I tried many things to fix this, and I’m still stuck with one big question, what is the seg fault caused by? Is it really from calling Attach()
and Detach()
too much? It happens after running simulation for more than 5 to 10 minutes, during which I’ve attached and detached many times.
Here is a backtrace from gdb:
Program received signal SIGSEGV, Segmentation fault.
[Switching to Thread 0x290b of process 11318]
0x0000000100600612 in dQMultiply3 ()
from /usr/local/Cellar/gazebo2/2.2.6/lib/libgazebo_ode.2.dylib
(gdb) bt
#0 0x0000000100600612 in dQMultiply3 ()
from /usr/local/Cellar/gazebo2/2.2.6/lib/libgazebo_ode.2.dylib
#1 0x0000000100617541 in getHingeAngle(dxBody*, dxBody*, double*, double*) ()
from /usr/local/Cellar/gazebo2/2.2.6/lib/libgazebo_ode.2.dylib
#2 0x000000010061569f in dxJointHinge::getInfo1(dxJoint::Info1*) ()
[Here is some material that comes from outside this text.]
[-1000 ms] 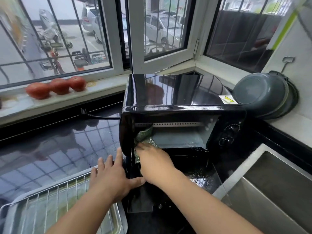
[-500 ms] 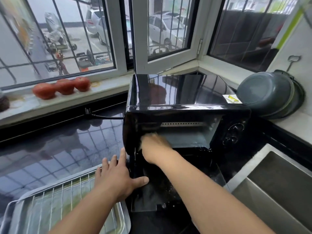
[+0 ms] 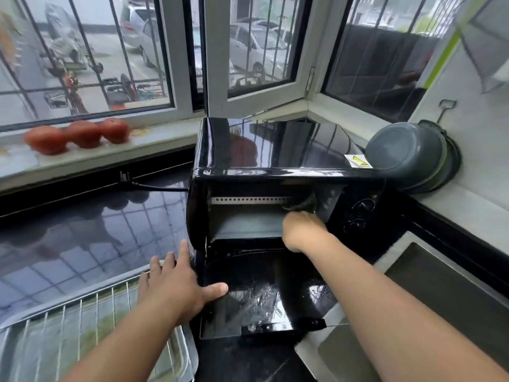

from /usr/local/Cellar/gazebo2/2.2.6/lib/libgazebo_ode.2.dylib
#3 0x00000001005f392a in dxQuickStepper(dxWorldProcessContext*, dxWorld*, dxBody* const*, int, dxJoint* const*, int, double) ()
from /usr/local/Cellar/gazebo2/2.2.6/lib/libgazebo_ode.2.dylib
#4 0x000000010060ea36 in dxProcessIslands(dxWorld*, double, void (*)(dxWorldProcessContext*, dxWorld*, dxBody* const*, int, dxJoint* const*, int, double)) ()
from /usr/local/Cellar/gazebo2/2.2.6/lib/libgazebo_ode.2.dylib
#5 0x00000001005e8229 in dWorldQuickStep ()
from /usr/local/Cellar/gazebo2/2.2.6/lib/libgazebo_ode.2.dylib
#6 0x00000001005202c1 in gazebo::physics::ODEPhysics::UpdatePhysics() ()
from /usr/local/Cellar/gazebo2/2.2.6/lib/libgazebo_physics_ode.2.dylib
#7 0x000000010038483d in gazebo::physics::World::Update() ()
from /usr/local/Cellar/gazebo2/2.2.6/lib/libgazebo_physics.2.dylib
#8 0x0000000100383864 in gazebo::physics::World::Step() ()
from /usr/local/Cellar/gazebo2/2.2.6/lib/libgazebo_physics.2.dylib
#9 0x0000000100382d66 in gazebo::physics::World::RunLoop() ()
from /usr/local/Cellar/gazebo2/2.2.6/lib/libgazebo_physics.2.dylib
#10 0x00000001019ec6c5 in boost::(anonymous ...
About how many attach / detaches happen during these 10 minutes?
AndreiHaidu: It varies. Looks like ~10 detaches / attaches per minute. I ran the program 11 times, without changing any code, each time until seg fault. These are the numbers I get: 65 detaches / 64 attaches, 36/35, 28/27, 66/65, 16/15, 11/10, 25/24, 109/108, 22/21, 2/1, 96/95. I’ve actually never seen it die after just 2/1 times before, that is rare. It also doesn’t always seg fault in the same place like dQMultiply3() above; another backtrace shows in setBall(). Any ideas?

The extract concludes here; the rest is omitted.